■ EXERCISE REQUIREMENTS ■
In the copy you make, keep each entry exactly as it is and leave out all images.

■ EXERCISE DATA ■

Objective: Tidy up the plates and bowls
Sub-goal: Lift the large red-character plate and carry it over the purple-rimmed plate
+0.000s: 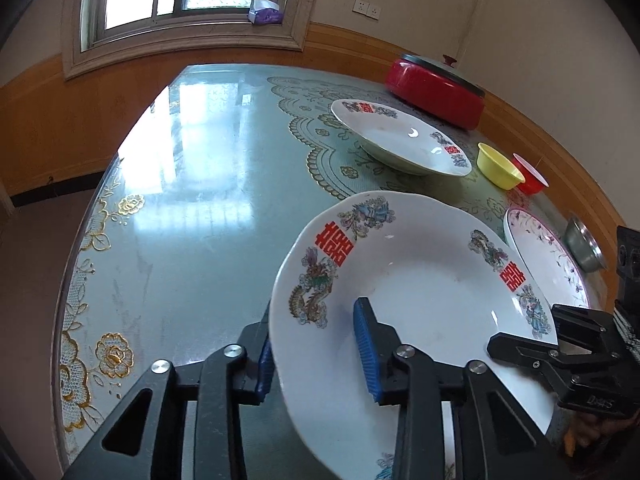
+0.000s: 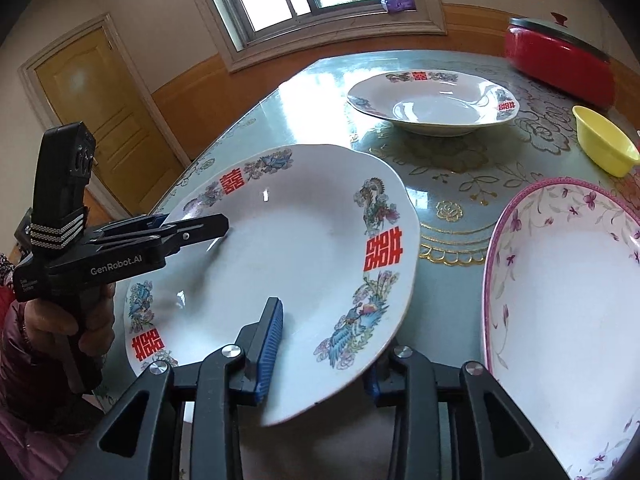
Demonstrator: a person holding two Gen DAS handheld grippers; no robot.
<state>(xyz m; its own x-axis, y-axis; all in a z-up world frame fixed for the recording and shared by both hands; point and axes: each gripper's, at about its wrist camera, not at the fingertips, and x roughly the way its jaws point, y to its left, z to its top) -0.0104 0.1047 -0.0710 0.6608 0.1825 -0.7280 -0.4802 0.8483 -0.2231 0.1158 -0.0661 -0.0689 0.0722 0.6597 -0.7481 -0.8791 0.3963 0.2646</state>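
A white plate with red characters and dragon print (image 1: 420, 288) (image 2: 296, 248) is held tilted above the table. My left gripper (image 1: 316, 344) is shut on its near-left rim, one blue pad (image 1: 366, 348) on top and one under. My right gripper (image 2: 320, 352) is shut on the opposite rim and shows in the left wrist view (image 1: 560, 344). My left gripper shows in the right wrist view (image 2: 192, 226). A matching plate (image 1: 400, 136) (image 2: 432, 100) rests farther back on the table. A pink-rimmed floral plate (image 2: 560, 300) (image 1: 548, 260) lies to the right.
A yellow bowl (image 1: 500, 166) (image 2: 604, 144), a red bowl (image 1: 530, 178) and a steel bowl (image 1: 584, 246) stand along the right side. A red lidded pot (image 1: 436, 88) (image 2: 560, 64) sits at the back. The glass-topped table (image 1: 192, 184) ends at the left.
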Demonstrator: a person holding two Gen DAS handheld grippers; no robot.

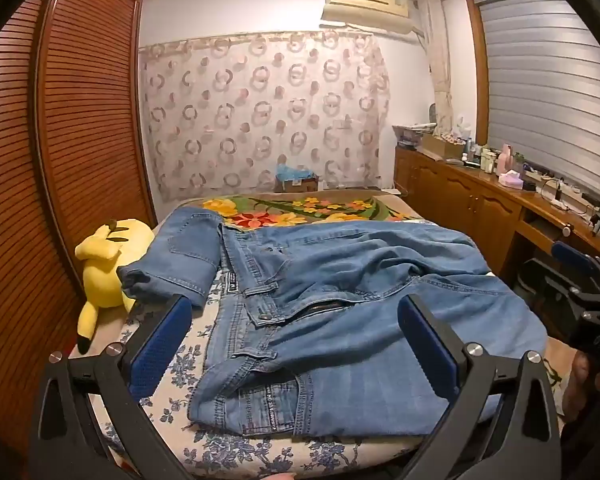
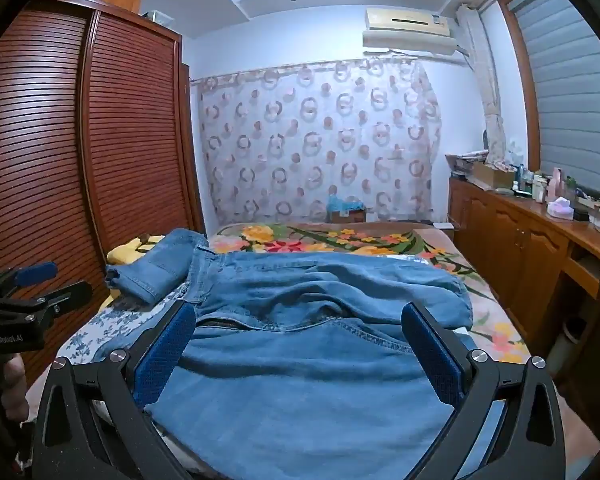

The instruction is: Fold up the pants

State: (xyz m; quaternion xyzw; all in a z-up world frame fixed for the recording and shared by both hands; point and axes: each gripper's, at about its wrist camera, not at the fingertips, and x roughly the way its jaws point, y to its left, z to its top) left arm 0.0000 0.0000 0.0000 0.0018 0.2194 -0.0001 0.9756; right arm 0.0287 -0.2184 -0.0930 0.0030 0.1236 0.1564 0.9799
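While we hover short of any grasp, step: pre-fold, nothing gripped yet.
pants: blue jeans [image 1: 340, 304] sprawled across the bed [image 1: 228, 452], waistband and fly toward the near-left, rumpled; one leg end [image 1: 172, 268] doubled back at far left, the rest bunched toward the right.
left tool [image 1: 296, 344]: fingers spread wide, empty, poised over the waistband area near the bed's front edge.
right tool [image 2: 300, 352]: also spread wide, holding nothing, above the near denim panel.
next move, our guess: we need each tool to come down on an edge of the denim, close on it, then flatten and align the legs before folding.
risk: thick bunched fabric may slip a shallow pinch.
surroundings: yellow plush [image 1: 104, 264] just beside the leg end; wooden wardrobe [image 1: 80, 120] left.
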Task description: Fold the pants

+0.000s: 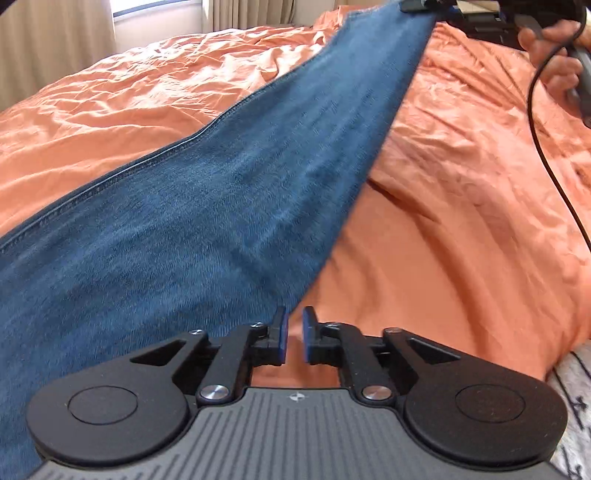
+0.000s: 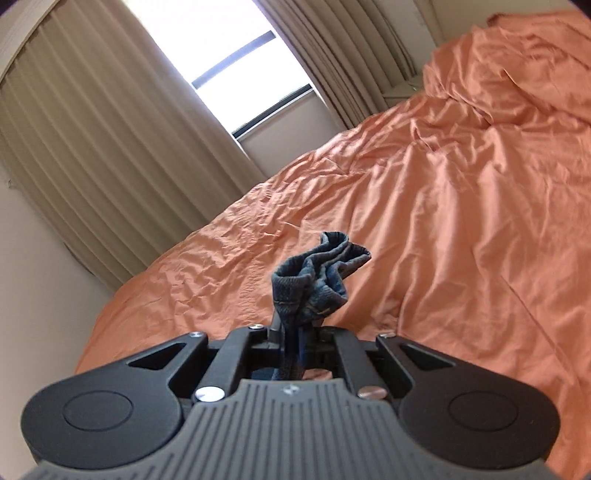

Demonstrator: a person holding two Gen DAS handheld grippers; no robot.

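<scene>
Blue denim pants (image 1: 236, 177) stretch diagonally over the orange bed cover, from lower left up to the top right. My left gripper (image 1: 294, 325) is slightly open and empty, just off the right edge of the pants near their wide end. My right gripper (image 2: 295, 332) is shut on the bunched hem end of the pants (image 2: 317, 273), held up above the bed. In the left wrist view the right gripper (image 1: 436, 5) shows at the top, pinching the far end of the pants, with the person's hand behind it.
The crumpled orange bed cover (image 1: 461, 206) fills both views. Beige curtains (image 2: 92, 129) and a bright window (image 2: 236, 62) stand beyond the bed. A black cable (image 1: 543, 122) hangs from the right gripper. A white patterned cloth (image 1: 576, 398) lies at the lower right.
</scene>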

■ THE COMPLETED TASK ■
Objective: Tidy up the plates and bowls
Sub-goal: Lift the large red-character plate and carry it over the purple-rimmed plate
+0.000s: 
+0.000s: 
Demonstrator: a person holding two Gen DAS handheld grippers; no robot.
<state>(xyz m; its own x-axis, y-axis; all in a z-up world frame fixed for the recording and shared by both hands; point and axes: each gripper's, at about its wrist camera, not at the fingertips, and x roughly the way its jaws point, y to its left, z to its top) -0.0104 0.1047 -0.0710 0.6608 0.1825 -0.7280 -0.4802 0.8483 -0.2231 0.1158 -0.0661 -0.0689 0.0722 0.6597 -0.7481 -0.8791 0.3963 0.2646</state>
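A white plate with red characters and dragon print (image 1: 420, 288) (image 2: 296, 248) is held tilted above the table. My left gripper (image 1: 316, 344) is shut on its near-left rim, one blue pad (image 1: 366, 348) on top and one under. My right gripper (image 2: 320, 352) is shut on the opposite rim and shows in the left wrist view (image 1: 560, 344). My left gripper shows in the right wrist view (image 2: 192, 226). A matching plate (image 1: 400, 136) (image 2: 432, 100) rests farther back on the table. A pink-rimmed floral plate (image 2: 560, 300) (image 1: 548, 260) lies to the right.
A yellow bowl (image 1: 500, 166) (image 2: 604, 144), a red bowl (image 1: 530, 178) and a steel bowl (image 1: 584, 246) stand along the right side. A red lidded pot (image 1: 436, 88) (image 2: 560, 64) sits at the back. The glass-topped table (image 1: 192, 184) ends at the left.
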Demonstrator: a person holding two Gen DAS handheld grippers; no robot.


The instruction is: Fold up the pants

State: (xyz m; quaternion xyzw; all in a z-up world frame fixed for the recording and shared by both hands; point and axes: each gripper's, at about its wrist camera, not at the fingertips, and x roughly the way its jaws point, y to its left, z to its top) left arm 0.0000 0.0000 0.0000 0.0018 0.2194 -0.0001 0.9756; right arm 0.0287 -0.2184 -0.0930 0.0030 0.1236 0.1564 0.9799
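While we hover short of any grasp, step: pre-fold, nothing gripped yet.
pants: blue jeans [image 1: 340, 304] sprawled across the bed [image 1: 228, 452], waistband and fly toward the near-left, rumpled; one leg end [image 1: 172, 268] doubled back at far left, the rest bunched toward the right.
left tool [image 1: 296, 344]: fingers spread wide, empty, poised over the waistband area near the bed's front edge.
right tool [image 2: 300, 352]: also spread wide, holding nothing, above the near denim panel.
next move, our guess: we need each tool to come down on an edge of the denim, close on it, then flatten and align the legs before folding.
risk: thick bunched fabric may slip a shallow pinch.
surroundings: yellow plush [image 1: 104, 264] just beside the leg end; wooden wardrobe [image 1: 80, 120] left.
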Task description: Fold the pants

+0.000s: 
+0.000s: 

Demonstrator: a person holding two Gen DAS handheld grippers; no robot.

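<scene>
Blue denim pants (image 1: 236, 177) stretch diagonally over the orange bed cover, from lower left up to the top right. My left gripper (image 1: 294, 325) is slightly open and empty, just off the right edge of the pants near their wide end. My right gripper (image 2: 295, 332) is shut on the bunched hem end of the pants (image 2: 317, 273), held up above the bed. In the left wrist view the right gripper (image 1: 436, 5) shows at the top, pinching the far end of the pants, with the person's hand behind it.
The crumpled orange bed cover (image 1: 461, 206) fills both views. Beige curtains (image 2: 92, 129) and a bright window (image 2: 236, 62) stand beyond the bed. A black cable (image 1: 543, 122) hangs from the right gripper. A white patterned cloth (image 1: 576, 398) lies at the lower right.
</scene>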

The answer was written out completely.